Ingredients:
- 2 lbs boneless, skinless chicken thighs
- 1 packet dry ranch seasoning mix
- 1/2 cup chicken broth
- 4 oz cream cheese, softened and cubed
- 2 cups sharp cheddar cheese, shredded
- 8 slices cooked bacon, crumbled
- 2 tbsp green onions, thinly sliced
- 6 brioche buns, split and buttered
Instructions:
- Place the chicken thighs in the bottom of the slow cooker.

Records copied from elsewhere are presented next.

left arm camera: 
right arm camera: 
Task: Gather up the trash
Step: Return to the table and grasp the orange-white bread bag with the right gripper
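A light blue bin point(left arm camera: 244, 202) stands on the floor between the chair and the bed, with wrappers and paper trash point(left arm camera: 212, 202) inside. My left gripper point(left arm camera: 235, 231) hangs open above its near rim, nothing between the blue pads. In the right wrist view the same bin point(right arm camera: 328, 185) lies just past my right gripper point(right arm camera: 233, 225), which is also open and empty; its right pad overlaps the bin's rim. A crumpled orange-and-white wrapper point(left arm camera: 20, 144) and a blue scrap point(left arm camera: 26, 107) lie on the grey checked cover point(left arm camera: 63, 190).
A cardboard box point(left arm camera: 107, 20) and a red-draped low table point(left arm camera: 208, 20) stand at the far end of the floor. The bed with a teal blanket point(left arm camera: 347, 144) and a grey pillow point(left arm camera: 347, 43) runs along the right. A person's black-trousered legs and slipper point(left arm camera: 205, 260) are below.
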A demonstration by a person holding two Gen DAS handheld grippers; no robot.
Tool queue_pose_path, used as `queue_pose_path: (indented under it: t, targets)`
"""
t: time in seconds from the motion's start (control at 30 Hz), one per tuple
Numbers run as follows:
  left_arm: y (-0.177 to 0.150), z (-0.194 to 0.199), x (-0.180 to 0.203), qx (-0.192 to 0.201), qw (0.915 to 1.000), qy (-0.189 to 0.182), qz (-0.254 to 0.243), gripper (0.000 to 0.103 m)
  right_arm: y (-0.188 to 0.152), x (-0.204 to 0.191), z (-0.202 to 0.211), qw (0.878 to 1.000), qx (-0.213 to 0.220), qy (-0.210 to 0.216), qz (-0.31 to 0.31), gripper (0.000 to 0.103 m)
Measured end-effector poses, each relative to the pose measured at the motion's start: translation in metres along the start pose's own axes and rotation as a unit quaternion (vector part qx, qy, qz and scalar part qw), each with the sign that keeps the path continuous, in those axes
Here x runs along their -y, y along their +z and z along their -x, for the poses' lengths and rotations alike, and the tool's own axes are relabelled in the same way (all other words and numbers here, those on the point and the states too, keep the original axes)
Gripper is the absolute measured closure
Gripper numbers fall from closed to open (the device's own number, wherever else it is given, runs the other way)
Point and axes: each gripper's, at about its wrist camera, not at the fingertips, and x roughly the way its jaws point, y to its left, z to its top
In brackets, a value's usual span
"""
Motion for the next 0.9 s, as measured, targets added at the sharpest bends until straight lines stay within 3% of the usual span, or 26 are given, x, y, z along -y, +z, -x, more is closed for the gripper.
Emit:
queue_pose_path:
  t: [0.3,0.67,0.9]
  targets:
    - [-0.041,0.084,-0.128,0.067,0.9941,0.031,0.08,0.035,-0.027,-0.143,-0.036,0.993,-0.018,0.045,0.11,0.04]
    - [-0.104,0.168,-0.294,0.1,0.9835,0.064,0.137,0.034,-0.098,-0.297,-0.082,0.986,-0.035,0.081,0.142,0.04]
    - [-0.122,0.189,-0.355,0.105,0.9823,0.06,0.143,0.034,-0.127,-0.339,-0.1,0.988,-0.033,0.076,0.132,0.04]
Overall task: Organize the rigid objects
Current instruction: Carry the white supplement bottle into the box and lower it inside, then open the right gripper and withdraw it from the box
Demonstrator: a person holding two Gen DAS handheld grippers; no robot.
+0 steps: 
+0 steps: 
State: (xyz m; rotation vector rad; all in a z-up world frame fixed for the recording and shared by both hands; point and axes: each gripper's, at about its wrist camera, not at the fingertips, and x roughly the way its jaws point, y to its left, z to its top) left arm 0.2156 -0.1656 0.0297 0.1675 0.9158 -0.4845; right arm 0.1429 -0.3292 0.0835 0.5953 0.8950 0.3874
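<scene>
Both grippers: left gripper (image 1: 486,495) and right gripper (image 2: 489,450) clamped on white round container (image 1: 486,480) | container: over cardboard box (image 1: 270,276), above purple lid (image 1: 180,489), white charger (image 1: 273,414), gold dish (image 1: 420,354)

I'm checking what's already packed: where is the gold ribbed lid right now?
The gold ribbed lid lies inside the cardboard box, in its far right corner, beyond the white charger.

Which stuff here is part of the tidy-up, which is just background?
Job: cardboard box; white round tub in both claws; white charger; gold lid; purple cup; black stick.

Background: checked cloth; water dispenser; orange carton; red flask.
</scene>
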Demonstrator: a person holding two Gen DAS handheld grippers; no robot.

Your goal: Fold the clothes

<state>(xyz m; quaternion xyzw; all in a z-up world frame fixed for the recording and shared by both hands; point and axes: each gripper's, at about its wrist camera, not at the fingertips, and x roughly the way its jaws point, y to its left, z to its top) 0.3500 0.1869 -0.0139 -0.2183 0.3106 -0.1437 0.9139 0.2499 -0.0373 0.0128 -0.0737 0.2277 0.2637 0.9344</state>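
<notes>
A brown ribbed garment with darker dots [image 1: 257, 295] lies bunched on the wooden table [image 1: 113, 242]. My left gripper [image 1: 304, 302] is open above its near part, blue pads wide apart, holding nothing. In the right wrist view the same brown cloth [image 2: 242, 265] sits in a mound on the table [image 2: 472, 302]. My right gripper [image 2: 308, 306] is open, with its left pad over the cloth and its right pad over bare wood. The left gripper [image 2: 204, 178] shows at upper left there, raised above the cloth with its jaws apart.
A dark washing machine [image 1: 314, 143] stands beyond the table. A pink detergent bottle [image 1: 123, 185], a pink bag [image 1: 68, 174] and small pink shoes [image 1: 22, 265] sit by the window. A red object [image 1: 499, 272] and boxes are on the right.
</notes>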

Sprinkle the ranch seasoning evenly over the meat and pour in the chicken broth.
- Cover and cook on Low for 6–8 hours or High for 3–4 hours until the chicken offers zero resistance when pierced with a fork.
- Remove the chicken to a plate and shred it using two forks. Return the shredded meat to the pot.
- Stir in the cubed cream cheese and shredded cheddar. Mix continuously until the cheese has melted and the sauce is a smooth, velvety consistency.
- Fold in the crumbled bacon and sliced green onions, stirring gently to distribute.
- Heat a skillet over medium heat with butter. Toast the brioche buns until mahogany-colored and crisp. Spoon the creamy chicken onto each bun and serve immediately.